HAENER: Yeah. And as Paul said, this is kind of political theater, right? So from a campaign standpoint, it’s a problem. But to solve it, we don’t want to do that. So we want to keep it as a campaign problem. So, again, I think Democrats could use this as an opportunity to say, “We have a fix. We’re going to end catch and release. We’re going to close the border if migration surges.” This is an opportunity for Democrats to take the issue and actually do something positive with it.
BRODIE: Paul, do you think Republicans have left themselves vulnerable on this issue in some way?
BENTZ: I do, because now Democrats can say, “Look, this is the toughest amount of border security or border reform that we’ve seen probably in about 40 years. We offered real solutions. We made compromises. You said this is a problem. We put these proposals in place, and you’re rejecting them.”
It’ll be interesting to see if they can thread that needle, if that narrative, because they’re really trying to tack this — when you talk about what they tried to do with the secretary of Homeland Security — they really are trying to make this a crisis.
But then when offered a solution, they didn’t take it. It’ll be interesting to see if Democrats can run with that and say, “Look, we offered a solution, and they won’t take it.” I don’t know if that will stick, but that’s where they’re going to go.

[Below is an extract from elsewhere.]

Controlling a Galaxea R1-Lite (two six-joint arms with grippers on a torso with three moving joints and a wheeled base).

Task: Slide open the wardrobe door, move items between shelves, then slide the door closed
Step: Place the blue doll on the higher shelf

BRODIE: We heard in the top here, state Rep. Alexander Kolodin, talking about letting the perfect be the enemy of the good as it relates to an election calendar fix, which we’ll talk about in a couple of minutes. Paul, is this a situation, this bill, where that was also the case? Where, at least for some senators, it just wasn’t enough and even though they got some of what they wanted, they couldn’t say yes because they didn’t get enough of what they wanted?

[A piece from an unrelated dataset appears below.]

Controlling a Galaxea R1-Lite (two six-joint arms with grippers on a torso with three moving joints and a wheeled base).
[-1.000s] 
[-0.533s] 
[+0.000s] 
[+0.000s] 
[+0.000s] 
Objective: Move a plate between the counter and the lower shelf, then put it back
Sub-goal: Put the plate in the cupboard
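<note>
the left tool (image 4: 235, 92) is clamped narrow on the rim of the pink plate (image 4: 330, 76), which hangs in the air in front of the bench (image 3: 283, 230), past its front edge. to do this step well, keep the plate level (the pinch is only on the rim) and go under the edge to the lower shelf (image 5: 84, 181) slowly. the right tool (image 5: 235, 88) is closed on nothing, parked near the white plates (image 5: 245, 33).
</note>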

BENTZ: Well, I think they’re going to say that. I’m not sure that’s really what it is. I think really what it is is that they don’t want to lose this issue and potentially tying it with Ukraine and some of the other things that also make it a little bit less palatable for them.
But it was real reform. It was real solutions there. I think you saw, Sen. Sinema, why she’s so frustrated is because I think this was a big issue for her. I think she is one of the very unique people that could bring people together to solve this problem. And I think she came with a solution that really was bipartisan in nature. And it’s roundly rejected, doesn’t even get to be debated because of the politics involved.
BRODIE: Mike, let’s talk about the politics involved. And of course, we’re still waiting on Sen. Sinema to announce whether or not she’s going to seek reelection. Does the failure of this bill to not only become law but to even make it to debate, does that impact her decision in any way, do you think?
HAENER: I don’t think it impacts her decision. Sen. Sinema, I believe, is going to do what’s in the best interest of Arizona, and she’s going to make her decision based off of what she wants to do moving forward.
But I don’t think that this bill in particular is going to change her decision making process.
BRODIE: Do you think she runs?
HAENER: At the end of the day, I think she does.
BRODIE: Paul, what do you think?
BENTZ: I’m not sure if she runs. I think if this had passed or if we had the debate about it, this is a big feather in her cap and one of the biggest things that she could push for and really deliver once again, like she’s done on some of the Biden agenda and other things. She’s been the linchpin on the CHIPS Act and a wide variety of other solutions that she can take credit for and being a big part of.
Had she been able to negotiate the solution, I think this would have been a huge win for her in kicking off her campaign. That being said, I don’t think it’s essential for her run, but I think it would have been a really nice boost to the start of a run.